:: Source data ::
──────
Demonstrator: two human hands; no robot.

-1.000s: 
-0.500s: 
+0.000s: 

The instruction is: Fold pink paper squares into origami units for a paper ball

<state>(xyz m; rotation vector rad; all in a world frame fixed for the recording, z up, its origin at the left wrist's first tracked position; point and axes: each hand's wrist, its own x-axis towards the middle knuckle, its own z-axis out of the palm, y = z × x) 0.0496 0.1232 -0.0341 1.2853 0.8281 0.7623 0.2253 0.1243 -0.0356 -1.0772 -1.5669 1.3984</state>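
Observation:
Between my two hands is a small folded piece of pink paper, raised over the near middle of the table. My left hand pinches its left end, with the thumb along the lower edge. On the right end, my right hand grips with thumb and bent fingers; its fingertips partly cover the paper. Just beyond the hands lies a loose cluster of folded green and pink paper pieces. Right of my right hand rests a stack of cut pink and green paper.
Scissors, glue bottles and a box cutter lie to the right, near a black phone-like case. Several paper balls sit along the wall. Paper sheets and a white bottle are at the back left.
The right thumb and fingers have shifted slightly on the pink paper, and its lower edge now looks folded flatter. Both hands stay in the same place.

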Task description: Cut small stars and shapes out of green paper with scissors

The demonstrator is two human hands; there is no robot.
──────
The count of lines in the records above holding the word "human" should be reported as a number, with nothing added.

2